Nance Robin, Delaney Joseph, McEvoy John W, Blaha Michael J, Burke Gregory L, Navas-Acien Ana, Kaufman Joel D, Oelsner Elizabeth C, McClelland Robyn L
Department of Biostatistics, Collaborative Health Studies Coordinating Center, University of Washington, Building 29, Suite 210, 6200 NE 74th Street, Box 354922, Seattle, WA 98115, USA.
Department of Epidemiology, Collaborative Health Studies Coordinating Center, University of Washington, Box 354922, Building 29, Suite 310, 6200 NE 74th Street, Seattle, WA 98115-8160, USA.
J Clin Epidemiol. 2017 Jan;81:111-119. doi: 10.1016/j.jclinepi.2016.09.010. Epub 2016 Oct 18.
Smoking as an epidemiological exposure can be quantified in many ways including duration, intensity, pack-years, recency, and age at initiation. However, it is not clear which of these are most important for cardiovascular disease (CVD) and how they should be modeled.
Using the Multi-Ethnic Study of Atherosclerosis, Cox models for time to incident CVD adjusted for age, sex, race/ethnicity, education category, and income category were compared which included various characterizations of smoking history.
Duration, age at starting, time since quitting, and noncigarette forms of smoking were not independently associated with CVD, whereas baseline current intensity was associated with CVD [e.g., hard CVD hazard ratio 1 pack/d of 1.85 95% confidence interval (1.33, 2.57)]. Former smokers, regardless of duration, intensity, or recency, were not at increased risk, suggesting that risk may risk may drop precipitously from the time of quitting. For CVD events, representing smoking exposure as baseline smoking intensity produced better model fit as measured by Akaike information criterion than models using smoking status or pack-years.

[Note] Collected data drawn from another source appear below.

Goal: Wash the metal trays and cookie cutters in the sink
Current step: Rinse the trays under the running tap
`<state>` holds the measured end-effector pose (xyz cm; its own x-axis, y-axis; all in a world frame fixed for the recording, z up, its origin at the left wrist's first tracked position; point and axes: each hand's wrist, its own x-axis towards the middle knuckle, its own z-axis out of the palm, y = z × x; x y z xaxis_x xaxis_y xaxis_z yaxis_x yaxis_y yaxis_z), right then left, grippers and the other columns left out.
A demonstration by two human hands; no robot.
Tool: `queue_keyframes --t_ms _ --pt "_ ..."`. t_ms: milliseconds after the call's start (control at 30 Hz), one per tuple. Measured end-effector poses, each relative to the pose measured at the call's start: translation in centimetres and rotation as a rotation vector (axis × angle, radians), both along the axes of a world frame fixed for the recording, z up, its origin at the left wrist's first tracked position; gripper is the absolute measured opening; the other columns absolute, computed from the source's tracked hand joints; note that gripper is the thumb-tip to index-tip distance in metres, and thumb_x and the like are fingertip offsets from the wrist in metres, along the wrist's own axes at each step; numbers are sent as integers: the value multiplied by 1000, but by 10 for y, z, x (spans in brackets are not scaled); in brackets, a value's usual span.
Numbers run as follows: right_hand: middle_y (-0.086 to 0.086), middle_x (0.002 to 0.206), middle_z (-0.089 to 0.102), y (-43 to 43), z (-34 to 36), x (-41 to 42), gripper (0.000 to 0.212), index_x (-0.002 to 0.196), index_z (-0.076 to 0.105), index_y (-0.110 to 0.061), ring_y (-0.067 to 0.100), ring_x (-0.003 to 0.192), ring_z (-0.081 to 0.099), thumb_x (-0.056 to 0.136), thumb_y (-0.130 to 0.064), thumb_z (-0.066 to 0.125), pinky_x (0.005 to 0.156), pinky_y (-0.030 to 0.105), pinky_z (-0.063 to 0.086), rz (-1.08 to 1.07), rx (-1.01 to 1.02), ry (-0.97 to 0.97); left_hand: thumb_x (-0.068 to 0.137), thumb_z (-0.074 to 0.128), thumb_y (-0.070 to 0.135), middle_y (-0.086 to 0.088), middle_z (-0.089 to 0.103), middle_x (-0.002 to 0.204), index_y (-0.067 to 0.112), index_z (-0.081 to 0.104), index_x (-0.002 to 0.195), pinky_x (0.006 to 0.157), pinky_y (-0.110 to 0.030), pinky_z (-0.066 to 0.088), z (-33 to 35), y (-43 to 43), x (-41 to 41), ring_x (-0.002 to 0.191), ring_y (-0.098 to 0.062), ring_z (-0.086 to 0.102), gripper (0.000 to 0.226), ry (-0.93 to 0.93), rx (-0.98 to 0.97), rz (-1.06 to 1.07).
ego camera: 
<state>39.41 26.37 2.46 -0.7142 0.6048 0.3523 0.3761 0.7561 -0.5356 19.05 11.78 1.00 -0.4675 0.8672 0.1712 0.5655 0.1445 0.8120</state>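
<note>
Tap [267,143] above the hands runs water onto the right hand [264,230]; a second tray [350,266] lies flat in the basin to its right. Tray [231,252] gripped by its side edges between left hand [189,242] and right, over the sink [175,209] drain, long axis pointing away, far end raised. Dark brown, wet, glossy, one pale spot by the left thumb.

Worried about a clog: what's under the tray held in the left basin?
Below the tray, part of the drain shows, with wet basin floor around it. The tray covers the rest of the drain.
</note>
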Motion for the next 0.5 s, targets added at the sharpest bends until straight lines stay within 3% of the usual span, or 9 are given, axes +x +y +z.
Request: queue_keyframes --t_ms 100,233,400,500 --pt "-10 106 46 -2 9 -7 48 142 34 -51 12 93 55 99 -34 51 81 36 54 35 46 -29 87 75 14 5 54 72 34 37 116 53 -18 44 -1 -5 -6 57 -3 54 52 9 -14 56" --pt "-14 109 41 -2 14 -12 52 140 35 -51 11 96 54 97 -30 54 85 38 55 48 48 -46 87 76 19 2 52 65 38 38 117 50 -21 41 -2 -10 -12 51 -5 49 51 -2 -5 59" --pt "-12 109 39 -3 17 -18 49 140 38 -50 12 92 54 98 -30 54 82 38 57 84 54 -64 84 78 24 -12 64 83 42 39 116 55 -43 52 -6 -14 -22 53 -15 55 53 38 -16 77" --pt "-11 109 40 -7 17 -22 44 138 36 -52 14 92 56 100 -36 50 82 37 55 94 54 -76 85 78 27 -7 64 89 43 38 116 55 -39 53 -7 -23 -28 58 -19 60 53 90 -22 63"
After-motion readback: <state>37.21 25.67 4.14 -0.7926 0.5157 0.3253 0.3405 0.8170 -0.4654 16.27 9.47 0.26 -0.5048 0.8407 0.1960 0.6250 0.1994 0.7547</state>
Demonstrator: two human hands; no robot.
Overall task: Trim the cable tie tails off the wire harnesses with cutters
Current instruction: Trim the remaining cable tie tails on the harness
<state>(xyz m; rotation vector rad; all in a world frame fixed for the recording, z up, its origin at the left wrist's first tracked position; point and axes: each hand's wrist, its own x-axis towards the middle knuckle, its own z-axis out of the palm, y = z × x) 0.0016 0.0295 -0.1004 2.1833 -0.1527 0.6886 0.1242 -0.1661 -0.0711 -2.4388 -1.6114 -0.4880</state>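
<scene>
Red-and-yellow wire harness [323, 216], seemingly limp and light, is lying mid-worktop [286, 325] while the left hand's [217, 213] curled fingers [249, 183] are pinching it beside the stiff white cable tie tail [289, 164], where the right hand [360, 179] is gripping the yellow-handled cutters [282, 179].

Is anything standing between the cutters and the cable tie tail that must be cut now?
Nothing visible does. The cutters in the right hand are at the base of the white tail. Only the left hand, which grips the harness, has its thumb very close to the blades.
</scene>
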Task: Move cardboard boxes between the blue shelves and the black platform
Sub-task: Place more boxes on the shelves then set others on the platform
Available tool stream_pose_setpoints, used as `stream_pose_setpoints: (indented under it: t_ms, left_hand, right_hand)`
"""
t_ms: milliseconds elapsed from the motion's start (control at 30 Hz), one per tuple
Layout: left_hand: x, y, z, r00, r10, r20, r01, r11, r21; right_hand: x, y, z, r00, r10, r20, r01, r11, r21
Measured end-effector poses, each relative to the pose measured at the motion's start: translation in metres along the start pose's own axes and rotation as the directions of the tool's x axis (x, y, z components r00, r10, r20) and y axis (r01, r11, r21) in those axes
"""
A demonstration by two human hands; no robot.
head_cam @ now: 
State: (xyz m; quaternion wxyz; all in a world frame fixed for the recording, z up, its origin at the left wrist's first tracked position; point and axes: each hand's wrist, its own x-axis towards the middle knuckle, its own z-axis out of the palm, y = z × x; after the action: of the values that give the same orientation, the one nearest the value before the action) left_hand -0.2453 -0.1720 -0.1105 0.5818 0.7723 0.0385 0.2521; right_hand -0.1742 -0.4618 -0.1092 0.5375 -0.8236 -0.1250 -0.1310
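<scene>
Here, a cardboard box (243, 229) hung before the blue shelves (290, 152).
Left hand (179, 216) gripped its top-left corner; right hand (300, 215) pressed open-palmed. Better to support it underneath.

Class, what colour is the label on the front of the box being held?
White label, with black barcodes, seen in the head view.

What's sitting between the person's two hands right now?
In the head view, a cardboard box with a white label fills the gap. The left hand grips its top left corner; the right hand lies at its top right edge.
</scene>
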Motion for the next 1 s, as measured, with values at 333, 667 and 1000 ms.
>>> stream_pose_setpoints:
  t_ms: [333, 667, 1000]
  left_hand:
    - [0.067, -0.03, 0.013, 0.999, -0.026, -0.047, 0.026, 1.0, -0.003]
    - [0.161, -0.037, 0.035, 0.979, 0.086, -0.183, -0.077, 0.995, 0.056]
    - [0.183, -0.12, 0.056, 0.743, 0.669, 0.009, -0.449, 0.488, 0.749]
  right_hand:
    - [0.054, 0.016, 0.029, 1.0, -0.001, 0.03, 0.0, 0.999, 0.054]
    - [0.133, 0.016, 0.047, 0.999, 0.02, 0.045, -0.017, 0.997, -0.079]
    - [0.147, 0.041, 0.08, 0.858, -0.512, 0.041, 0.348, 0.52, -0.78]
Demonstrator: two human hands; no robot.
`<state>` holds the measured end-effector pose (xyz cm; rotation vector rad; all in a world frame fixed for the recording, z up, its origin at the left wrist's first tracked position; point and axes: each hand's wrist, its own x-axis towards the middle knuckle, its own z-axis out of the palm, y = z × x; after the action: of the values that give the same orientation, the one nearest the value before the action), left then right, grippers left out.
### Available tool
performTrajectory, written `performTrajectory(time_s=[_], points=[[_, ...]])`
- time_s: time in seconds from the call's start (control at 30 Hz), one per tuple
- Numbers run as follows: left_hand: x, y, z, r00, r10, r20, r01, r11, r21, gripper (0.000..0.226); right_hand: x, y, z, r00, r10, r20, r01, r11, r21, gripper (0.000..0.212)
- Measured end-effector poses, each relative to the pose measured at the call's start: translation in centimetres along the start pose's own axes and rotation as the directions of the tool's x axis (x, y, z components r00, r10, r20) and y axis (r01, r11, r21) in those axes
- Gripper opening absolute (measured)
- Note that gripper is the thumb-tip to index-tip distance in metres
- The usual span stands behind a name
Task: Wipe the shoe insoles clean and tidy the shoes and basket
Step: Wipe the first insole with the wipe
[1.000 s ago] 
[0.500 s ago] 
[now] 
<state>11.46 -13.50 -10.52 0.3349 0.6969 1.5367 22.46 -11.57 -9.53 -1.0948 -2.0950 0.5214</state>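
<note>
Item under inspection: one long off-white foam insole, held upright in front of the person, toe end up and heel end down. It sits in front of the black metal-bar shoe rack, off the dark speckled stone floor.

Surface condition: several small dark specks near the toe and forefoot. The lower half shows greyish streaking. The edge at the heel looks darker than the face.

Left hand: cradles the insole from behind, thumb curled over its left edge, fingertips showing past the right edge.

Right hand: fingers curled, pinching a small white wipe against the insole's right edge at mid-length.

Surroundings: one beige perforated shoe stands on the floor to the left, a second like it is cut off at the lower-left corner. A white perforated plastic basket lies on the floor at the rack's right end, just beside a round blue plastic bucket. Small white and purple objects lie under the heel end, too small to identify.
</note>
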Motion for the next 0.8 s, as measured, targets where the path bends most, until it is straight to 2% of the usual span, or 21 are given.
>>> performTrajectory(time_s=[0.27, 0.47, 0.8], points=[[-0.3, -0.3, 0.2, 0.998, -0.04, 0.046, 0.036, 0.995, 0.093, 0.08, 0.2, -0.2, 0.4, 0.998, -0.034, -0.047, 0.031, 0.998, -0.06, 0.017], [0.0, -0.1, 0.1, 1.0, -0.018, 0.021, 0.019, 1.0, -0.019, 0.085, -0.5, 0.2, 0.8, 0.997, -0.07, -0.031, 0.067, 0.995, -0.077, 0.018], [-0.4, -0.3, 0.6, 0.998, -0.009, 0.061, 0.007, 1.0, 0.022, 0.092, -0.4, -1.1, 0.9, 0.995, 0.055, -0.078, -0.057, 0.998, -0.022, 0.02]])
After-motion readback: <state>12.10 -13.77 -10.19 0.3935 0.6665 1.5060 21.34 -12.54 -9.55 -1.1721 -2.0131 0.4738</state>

The association of smoking with incident CVD events was well captured by including a simple term for baseline smoking intensity.
吸烟作为一种流行病学暴露因素,可以通过多种方式进行量化,包括持续时间、强度、吸烟包年数、近期吸烟情况以及开始吸烟的年龄。然而,尚不清楚这些因素中哪些对心血管疾病(CVD)最为重要,以及应如何对它们进行建模。
利用动脉粥样硬化多族裔研究,比较了针对CVD发病时间的Cox模型,这些模型根据年龄、性别、种族/族裔、教育程度和收入类别进行了调整,其中包括吸烟史的各种特征描述。
吸烟持续时间、开始吸烟的年龄、戒烟后的时间以及非香烟形式的吸烟与CVD无独立关联,而基线当前吸烟强度与CVD有关[例如,重度CVD风险比为每天1包,为1.85,95%置信区间(1.33,2.57)]。既往吸烟者,无论吸烟持续时间、强度或近期吸烟情况如何,风险均未增加,这表明风险可能在戒烟后急剧下降。对于CVD事件,与使用吸烟状态或吸烟包年数的模型相比,将吸烟暴露表示为基线吸烟强度,根据赤池信息准则衡量,模型拟合效果更好。
通过纳入一个简单的基线吸烟强度项,能够很好地捕捉吸烟与CVD发病事件之间的关联。